I used to scrape a pipe and smear it all over a rizzla then sprinkle a lil tobaco and job done.
Can be some powerfull stuff i'm tellin ya


----------



## zipflip (Jun 28, 2009)

> rizzla


wat in the world is that NB?


----------



## Newbud (Jun 28, 2009)

Well i miss spelt it cos it rizla but you dont know what rizla are?
Huh? Must be called something else round your parts.
Rollin paper/ skins/ rizla/ thin paper stuff wiv gum on the edge lol  hehehe


----------



## zipflip (Jun 28, 2009)

i guess i never herd em called rizlas before.
 but i do know wat papers are man  lol.


----------



## laylow6988 (Jul 2, 2009)

zipflip said:
			
		

> i dont kow your character yet on here laylow so i apologize if i offended you wit that. i hope you have a sense humor tho like alot of us here do.
> but the hatchin the egg thing caccoon watever . really tho i think that might be neat just to watch its progress. i did that in like 5th grade i think for a science project. it was fun i thought then. and was cool watchin it do its thang.


 
You are clear... I smoked right before I read it.

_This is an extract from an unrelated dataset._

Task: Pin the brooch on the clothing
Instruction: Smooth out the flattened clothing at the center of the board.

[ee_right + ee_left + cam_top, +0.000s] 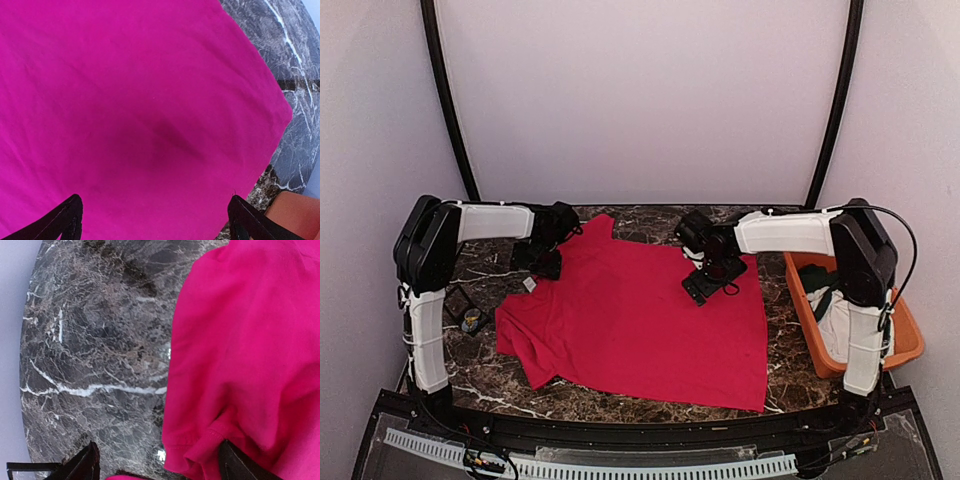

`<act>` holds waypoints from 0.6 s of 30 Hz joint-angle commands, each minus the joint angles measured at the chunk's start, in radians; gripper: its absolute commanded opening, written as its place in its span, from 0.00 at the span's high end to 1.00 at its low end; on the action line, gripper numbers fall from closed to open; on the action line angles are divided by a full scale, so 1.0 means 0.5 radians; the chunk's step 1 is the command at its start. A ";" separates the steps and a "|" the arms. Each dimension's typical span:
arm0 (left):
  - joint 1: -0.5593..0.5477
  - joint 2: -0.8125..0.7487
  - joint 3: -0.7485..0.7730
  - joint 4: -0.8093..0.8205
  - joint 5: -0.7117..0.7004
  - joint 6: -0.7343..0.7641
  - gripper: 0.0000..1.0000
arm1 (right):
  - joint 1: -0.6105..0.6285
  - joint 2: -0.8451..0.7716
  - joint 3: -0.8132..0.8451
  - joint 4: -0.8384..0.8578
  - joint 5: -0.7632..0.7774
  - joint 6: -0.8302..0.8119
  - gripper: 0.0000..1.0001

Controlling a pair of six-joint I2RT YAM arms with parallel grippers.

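- Laying out is judged the step in hand: the red T-shirt (pixel 640 320) is spread flat at the centre of the marble table (pixel 520 392).
- The left gripper (pixel 542 262), at the shirt's 10 o'clock, is released, astride the fabric edge.
- The right gripper (pixel 708 283), at 2 o'clock, is released and empty.
- The brooch cannot be identified; it must be located and grasped next.

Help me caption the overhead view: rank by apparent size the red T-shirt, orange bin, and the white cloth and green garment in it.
1. Red T-shirt.
2. Orange bin.
3. White cloth and green garment: both partly hidden, too alike to rank.
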 commanded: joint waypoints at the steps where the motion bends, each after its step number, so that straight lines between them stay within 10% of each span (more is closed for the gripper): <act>1: 0.011 0.099 0.204 -0.194 -0.271 0.004 0.19 | -0.004 0.152 -0.015 -0.076 0.084 0.010 0.01; 18: 0.277 0.472 0.822 -0.398 -0.358 0.142 0.19 | -0.349 0.312 0.063 0.025 0.118 -0.181 0.01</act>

So I guess it was funny


----------



## crazydog (Aug 29, 2009)

june beetle


----------



## tcbud (Aug 29, 2009)

very funny thread, and now...we know what that was?  June Beatle?


----------



## crazydog (Aug 29, 2009)

yep,i see them every year up here in northern humboldt.one time i saw two of them flying at the beach trying to dodge being a meal for about 30 seagulls.they also make a weird squeak/chirp sound when messed with.


----------